WHAT YOU ARE ASKED TO DO >>
If a line in the data has the string "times", please show it.
━━━━━ RECORD EXCERPTS ━━━━━
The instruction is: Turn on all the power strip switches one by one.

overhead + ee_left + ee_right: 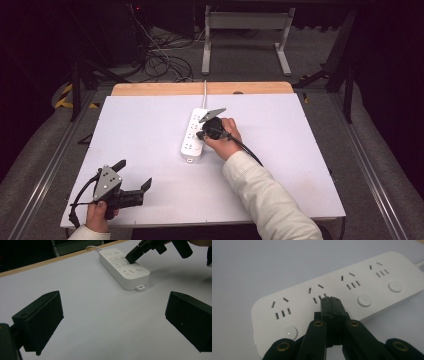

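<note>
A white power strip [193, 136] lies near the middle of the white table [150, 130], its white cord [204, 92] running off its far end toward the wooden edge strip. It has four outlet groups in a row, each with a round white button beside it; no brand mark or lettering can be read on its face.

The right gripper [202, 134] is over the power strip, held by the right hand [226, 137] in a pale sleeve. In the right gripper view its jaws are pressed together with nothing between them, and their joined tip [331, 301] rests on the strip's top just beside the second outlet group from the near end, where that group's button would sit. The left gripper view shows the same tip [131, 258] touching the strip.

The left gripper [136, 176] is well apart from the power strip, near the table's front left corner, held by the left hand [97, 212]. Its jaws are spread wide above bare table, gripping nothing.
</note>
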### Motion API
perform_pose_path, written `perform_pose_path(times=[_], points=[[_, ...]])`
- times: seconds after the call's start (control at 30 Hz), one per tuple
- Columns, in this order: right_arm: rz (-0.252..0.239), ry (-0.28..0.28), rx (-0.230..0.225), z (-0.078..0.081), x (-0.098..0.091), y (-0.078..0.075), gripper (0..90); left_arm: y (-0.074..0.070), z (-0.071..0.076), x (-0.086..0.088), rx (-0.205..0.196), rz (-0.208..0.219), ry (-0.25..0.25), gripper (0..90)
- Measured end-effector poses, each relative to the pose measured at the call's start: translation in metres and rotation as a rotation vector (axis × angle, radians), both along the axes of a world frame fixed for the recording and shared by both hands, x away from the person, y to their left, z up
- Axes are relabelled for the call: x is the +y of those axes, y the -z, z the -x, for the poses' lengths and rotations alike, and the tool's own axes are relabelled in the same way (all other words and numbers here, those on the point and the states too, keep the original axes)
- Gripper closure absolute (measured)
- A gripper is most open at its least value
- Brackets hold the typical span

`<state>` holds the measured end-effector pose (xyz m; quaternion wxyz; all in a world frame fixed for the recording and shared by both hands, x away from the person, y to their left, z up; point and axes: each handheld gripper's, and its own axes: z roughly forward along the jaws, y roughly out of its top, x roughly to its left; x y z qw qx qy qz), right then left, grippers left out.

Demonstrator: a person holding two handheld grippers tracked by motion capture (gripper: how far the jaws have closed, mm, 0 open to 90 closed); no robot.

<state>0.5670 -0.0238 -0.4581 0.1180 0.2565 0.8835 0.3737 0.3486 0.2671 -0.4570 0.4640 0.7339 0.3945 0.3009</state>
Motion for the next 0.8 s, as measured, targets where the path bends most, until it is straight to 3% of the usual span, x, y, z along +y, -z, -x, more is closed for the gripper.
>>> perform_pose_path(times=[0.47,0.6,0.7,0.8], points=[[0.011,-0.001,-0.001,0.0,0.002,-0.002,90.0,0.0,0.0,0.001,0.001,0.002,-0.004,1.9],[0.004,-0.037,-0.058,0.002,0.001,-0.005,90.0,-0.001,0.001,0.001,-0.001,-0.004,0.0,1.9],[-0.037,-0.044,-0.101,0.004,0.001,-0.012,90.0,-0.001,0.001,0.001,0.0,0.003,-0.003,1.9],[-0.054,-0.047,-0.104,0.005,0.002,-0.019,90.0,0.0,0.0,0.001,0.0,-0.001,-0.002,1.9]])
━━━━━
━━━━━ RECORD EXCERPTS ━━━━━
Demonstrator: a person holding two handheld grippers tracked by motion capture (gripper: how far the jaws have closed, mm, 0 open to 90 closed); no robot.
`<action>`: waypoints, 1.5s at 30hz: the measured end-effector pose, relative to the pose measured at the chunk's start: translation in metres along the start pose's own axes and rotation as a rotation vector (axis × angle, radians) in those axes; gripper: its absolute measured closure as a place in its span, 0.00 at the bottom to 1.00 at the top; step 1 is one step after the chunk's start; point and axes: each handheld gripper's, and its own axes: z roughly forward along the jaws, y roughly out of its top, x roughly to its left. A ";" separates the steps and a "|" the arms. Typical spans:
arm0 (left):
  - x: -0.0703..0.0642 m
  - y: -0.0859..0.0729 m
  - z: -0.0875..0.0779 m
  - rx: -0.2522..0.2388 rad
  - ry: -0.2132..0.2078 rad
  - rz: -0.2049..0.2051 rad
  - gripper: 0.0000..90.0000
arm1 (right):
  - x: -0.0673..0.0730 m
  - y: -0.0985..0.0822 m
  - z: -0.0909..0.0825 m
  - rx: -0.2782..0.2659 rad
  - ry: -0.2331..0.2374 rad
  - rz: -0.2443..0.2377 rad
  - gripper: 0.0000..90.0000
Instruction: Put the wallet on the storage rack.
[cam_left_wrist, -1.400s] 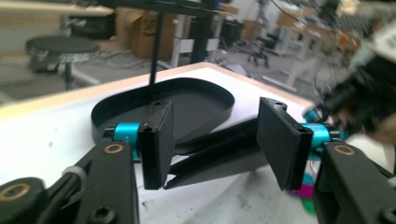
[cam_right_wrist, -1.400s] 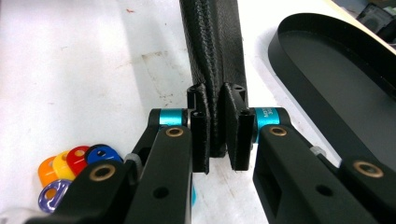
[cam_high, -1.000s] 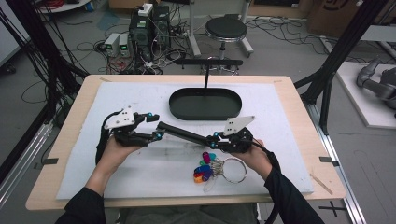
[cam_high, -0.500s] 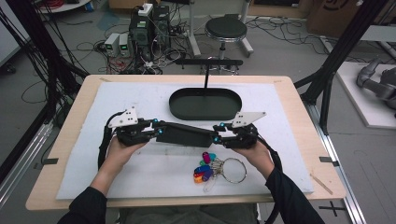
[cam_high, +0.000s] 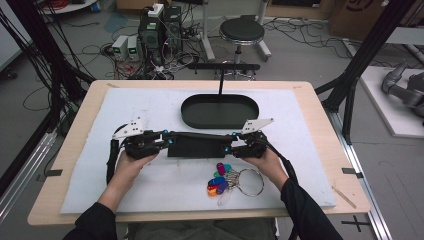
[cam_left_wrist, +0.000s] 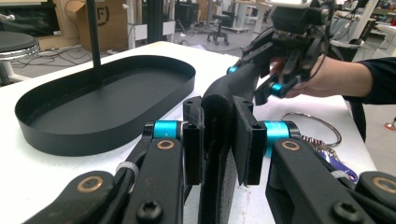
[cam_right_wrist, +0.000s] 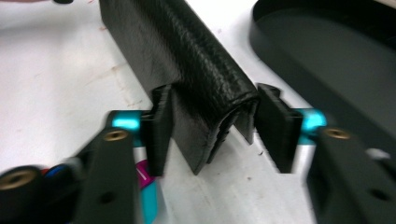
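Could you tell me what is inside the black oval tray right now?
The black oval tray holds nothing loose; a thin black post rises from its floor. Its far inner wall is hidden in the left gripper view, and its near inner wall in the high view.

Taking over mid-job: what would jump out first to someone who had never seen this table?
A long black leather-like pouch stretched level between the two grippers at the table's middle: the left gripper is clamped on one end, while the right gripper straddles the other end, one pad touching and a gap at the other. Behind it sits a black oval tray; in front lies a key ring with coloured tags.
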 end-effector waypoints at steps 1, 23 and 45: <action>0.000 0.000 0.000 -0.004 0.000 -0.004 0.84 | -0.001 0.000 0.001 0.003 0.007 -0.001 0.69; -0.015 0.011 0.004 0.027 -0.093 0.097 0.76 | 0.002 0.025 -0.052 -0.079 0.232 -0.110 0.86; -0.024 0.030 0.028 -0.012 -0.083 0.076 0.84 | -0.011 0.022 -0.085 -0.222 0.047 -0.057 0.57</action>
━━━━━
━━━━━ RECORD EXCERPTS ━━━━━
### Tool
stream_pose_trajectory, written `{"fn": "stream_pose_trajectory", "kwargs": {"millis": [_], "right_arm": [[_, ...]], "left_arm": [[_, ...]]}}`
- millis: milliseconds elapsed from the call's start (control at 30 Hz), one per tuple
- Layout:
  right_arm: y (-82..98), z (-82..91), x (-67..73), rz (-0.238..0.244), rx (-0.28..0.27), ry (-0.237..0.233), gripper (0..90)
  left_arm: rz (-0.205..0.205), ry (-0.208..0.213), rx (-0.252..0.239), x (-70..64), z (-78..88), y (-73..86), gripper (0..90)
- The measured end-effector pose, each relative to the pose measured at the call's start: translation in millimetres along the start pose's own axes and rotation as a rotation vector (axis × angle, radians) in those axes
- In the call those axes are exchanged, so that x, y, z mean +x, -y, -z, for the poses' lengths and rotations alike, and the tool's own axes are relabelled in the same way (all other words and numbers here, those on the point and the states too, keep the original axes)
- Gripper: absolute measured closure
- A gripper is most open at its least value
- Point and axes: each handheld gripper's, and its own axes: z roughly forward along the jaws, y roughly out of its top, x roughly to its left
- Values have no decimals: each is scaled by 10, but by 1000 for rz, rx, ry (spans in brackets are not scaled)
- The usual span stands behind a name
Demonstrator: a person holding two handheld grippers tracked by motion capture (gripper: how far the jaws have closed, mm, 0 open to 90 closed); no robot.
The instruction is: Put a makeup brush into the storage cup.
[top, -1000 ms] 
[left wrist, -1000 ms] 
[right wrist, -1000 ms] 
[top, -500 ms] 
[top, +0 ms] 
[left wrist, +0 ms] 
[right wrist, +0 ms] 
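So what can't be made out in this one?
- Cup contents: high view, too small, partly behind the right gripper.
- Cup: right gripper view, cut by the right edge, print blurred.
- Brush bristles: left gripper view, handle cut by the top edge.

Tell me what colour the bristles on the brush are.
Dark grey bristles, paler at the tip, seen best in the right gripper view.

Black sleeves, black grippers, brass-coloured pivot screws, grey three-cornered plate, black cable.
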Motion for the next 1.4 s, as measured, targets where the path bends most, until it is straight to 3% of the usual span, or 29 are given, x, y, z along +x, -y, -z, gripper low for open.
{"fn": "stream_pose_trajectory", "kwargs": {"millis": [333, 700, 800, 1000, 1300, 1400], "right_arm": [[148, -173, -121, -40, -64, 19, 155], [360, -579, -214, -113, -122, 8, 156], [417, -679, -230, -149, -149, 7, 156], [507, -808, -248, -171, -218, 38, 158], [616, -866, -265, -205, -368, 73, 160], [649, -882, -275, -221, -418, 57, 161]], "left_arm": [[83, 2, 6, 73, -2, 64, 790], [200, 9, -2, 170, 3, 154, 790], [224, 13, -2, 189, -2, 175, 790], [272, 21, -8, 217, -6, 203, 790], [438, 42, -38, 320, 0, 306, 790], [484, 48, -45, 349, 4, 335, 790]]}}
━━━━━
ANSWER TO THIS TASK >>
perform_pose_path, written `perform_pose_path(times=[_], points=[[_, ...]])`
- times: seconds after the call's start (control at 30 Hz), one per tuple
>>> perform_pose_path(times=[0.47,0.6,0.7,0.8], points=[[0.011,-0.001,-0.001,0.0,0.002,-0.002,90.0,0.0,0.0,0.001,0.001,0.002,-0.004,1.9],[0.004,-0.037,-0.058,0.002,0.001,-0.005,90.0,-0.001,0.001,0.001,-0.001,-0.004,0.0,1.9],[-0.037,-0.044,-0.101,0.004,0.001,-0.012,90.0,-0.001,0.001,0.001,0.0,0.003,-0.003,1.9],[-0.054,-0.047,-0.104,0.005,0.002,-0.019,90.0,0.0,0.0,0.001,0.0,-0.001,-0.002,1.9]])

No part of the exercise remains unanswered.